Euronext: Its spinoff/initial public offering is tentatively scheduled for summer 2014. The first priority is to separate Liffe (London International Financial Futures and Options Exchange) from the Euronext. Liffe is the European derivatives business, which ICE will be keeping. Euronext is the European equity exchanges which ICE acquired in the NYSE deal, including the exchanges in Lisbon, Amsterdam, France, and Brussels.
That separation is expected to be completed by the first quarter of 2014. ICE has already announced their intention to IPO Euronext once a separation is completed; however ICE will retain a stake in Euronext for a period of time after the offering. The IPO should be completed by the summer of 2014.
Higher expense synergies: the original target of $450 million in expense synergies have been increased to $500 million. ICE announced they had already achieved synergies of $95 million through the third quarter of 2103. The remaining $405 million in will come from: 1) corporate integration (restructuring), $155 million, 2) Liffe integration, $100 million, and 3) other business/portfolio rationalization of $150 million.

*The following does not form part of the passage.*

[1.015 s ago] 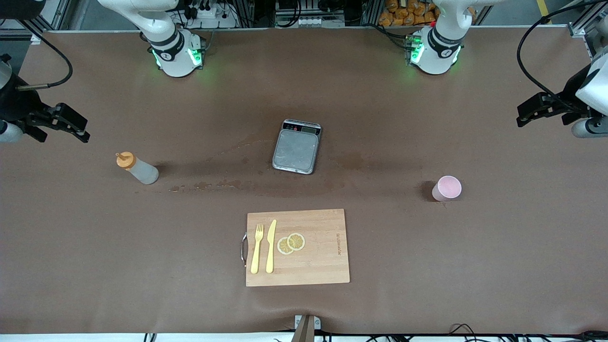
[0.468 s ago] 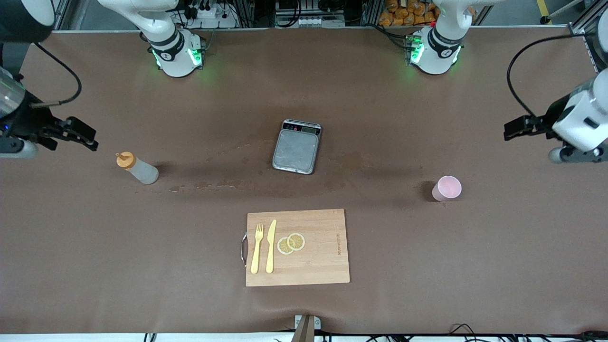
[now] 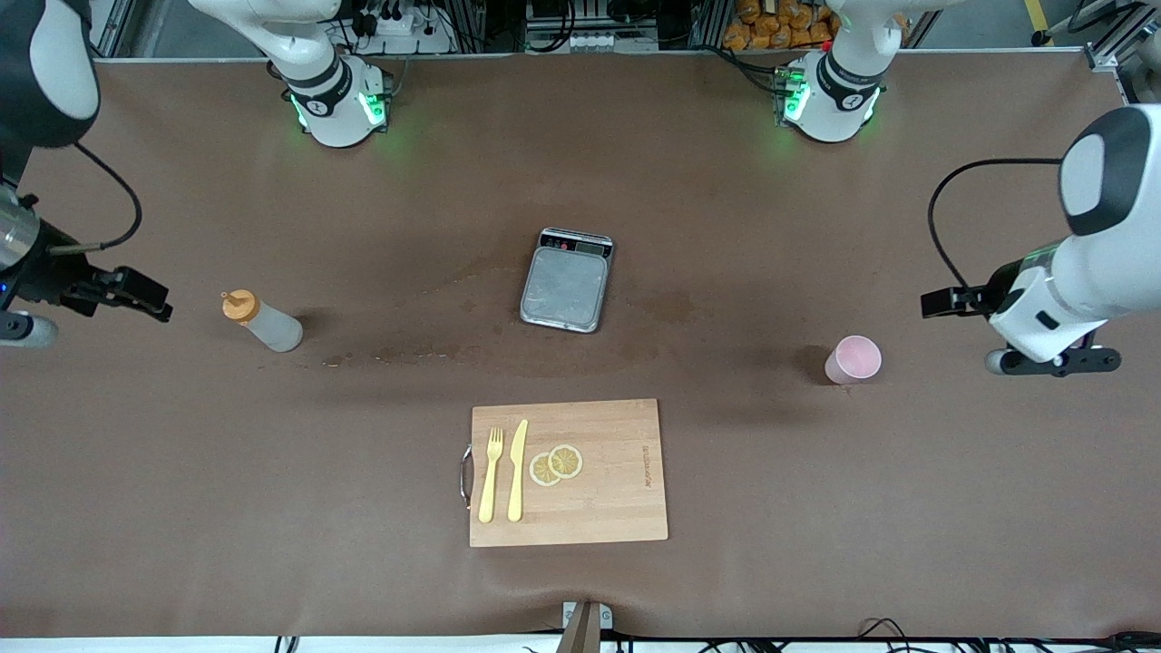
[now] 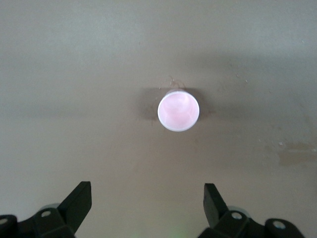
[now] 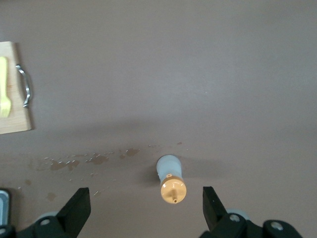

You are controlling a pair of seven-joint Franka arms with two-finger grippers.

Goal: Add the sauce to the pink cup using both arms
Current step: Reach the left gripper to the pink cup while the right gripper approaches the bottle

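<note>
While both arms are held above the table, the left gripper is seen with its fingers spread wide, over bare table near the pink cup, which stands upright toward the left arm's end. The right gripper, likewise spread, is held near the upright sauce at the right arm's end; neither is touched.

Matt brown table, wooden board, dull metal scale, translucent plastic sauce.
</note>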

Sale of businesses: ICE announced that they would be selling parts of the NYSE technology businesses, including NYFIX, Appia, and financial software Wombat.
U.S. equities business: it's now only five percent of the combined revenues of the company, but the focus will be on "market structure improvements." CEO Jeff Sprecher has already indicated he would like to see changes in the maker/taker market structure, whereby exchanges pay for traders to provide liquidity, and change them when they "take" liquidity.
Listings: These are now 12 percent of revenues, and growing. They are #1 in global IPOs and follow-on proceeds, more than the next four exchanges combined.